• [Directions] All that is needed is the listing, given back exactly.

• [Data block]
★ ★ ★ ★
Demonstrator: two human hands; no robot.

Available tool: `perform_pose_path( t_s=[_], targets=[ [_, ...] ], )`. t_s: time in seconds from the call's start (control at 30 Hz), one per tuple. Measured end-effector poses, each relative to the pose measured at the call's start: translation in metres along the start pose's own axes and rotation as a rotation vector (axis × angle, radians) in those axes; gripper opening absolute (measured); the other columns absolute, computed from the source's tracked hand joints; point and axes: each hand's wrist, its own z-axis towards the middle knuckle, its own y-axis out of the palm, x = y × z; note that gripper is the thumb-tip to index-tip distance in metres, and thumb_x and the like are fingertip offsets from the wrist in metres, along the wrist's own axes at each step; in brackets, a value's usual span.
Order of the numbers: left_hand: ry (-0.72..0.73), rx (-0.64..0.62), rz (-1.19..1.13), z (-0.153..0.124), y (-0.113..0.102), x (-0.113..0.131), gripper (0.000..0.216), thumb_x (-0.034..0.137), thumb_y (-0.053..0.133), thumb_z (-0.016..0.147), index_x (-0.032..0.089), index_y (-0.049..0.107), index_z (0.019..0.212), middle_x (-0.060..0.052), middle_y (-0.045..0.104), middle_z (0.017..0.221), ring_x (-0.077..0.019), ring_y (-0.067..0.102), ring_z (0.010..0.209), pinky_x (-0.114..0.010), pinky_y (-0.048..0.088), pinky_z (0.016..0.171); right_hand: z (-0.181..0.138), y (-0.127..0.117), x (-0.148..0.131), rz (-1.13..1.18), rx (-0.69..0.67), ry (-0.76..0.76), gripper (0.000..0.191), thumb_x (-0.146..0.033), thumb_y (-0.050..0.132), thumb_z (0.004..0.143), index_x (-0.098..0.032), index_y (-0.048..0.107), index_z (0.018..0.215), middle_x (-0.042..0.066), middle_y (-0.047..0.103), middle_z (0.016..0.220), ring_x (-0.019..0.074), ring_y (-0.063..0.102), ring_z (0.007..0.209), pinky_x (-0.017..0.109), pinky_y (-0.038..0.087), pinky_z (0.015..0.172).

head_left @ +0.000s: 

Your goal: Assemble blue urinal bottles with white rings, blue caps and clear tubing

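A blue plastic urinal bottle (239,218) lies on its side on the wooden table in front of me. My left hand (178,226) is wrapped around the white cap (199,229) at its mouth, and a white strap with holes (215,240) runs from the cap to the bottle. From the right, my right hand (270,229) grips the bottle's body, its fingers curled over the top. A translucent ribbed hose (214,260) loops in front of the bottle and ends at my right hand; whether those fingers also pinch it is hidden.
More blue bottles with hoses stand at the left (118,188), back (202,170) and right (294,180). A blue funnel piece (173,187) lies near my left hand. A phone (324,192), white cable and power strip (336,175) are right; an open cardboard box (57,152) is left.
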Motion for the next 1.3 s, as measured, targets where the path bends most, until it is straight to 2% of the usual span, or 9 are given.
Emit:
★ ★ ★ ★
• [Expected output]
Demonstrator: two human hands; no robot.

Available tool: `perform_pose_path( t_s=[_], targets=[ [_, ...] ], )`. t_s: time in seconds from the call's start (control at 30 Hz), one per tuple. Measured end-effector poses, each relative to the pose measured at the call's start: translation in metres along the start pose's own axes and rotation as a rotation vector (axis × angle, radians) in those axes; gripper opening absolute (measured); the other columns absolute, computed from the source's tracked hand joints; point and axes: each hand's wrist, its own z-axis towards the middle knuckle, its own y-axis out of the palm, x = y × z; note that gripper is the thumb-tip to index-tip distance in metres, and thumb_x and the like are fingertip offsets from the wrist in metres, along the wrist's own axes at each step; in brackets, a value's usual span.
Order of the numbers: left_hand: ry (-0.72..0.73), rx (-0.64..0.62), rz (-1.19..1.13), z (-0.153..0.124), y (-0.113..0.102), x (-0.113..0.131), gripper (0.000..0.216), thumb_x (-0.034..0.137), thumb_y (-0.053..0.133), thumb_z (-0.016..0.147), index_x (-0.032..0.089), index_y (-0.049..0.107), index_z (0.019..0.212), middle_x (-0.060..0.052), middle_y (-0.045..0.104), middle_z (0.017..0.221), ring_x (-0.077..0.019), ring_y (-0.067..0.102), ring_z (0.010..0.209), pinky_x (-0.114..0.010), pinky_y (-0.048..0.088), pinky_z (0.016..0.171); right_hand: z (-0.181..0.138), y (-0.127..0.117), x (-0.148..0.131), rz (-1.13..1.18), rx (-0.69..0.67), ry (-0.76..0.76), gripper (0.000..0.191), thumb_x (-0.146..0.033), thumb_y (-0.050..0.132), thumb_z (0.004..0.143), index_x (-0.098..0.032), index_y (-0.048..0.107), index_z (0.018..0.215), middle_x (-0.042..0.066), middle_y (-0.047..0.103), middle_z (0.016..0.220), ring_x (-0.019..0.074), ring_y (-0.063..0.102), ring_z (0.007..0.209), pinky_x (-0.017..0.109), pinky_y (-0.038..0.087), pinky_z (0.015..0.172).

head_left @ +0.000s: 

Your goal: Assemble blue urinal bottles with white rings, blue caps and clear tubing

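A blue plastic urinal bottle (239,218) lies on its side on the wooden table in front of me. My left hand (178,226) is wrapped around the white cap (199,229) at its mouth, and a white strap with holes (215,240) runs from the cap to the bottle. From the right, my right hand (270,229) grips the bottle's body, its fingers curled over the top. A translucent ribbed hose (214,260) loops in front of the bottle and ends at my right hand; whether those fingers also pinch it is hidden.
More blue bottles with hoses stand at the left (118,188), back (202,170) and right (294,180). A blue funnel piece (173,187) lies near my left hand. A phone (324,192), white cable and power strip (336,175) are right; an open cardboard box (57,152) is left.
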Motion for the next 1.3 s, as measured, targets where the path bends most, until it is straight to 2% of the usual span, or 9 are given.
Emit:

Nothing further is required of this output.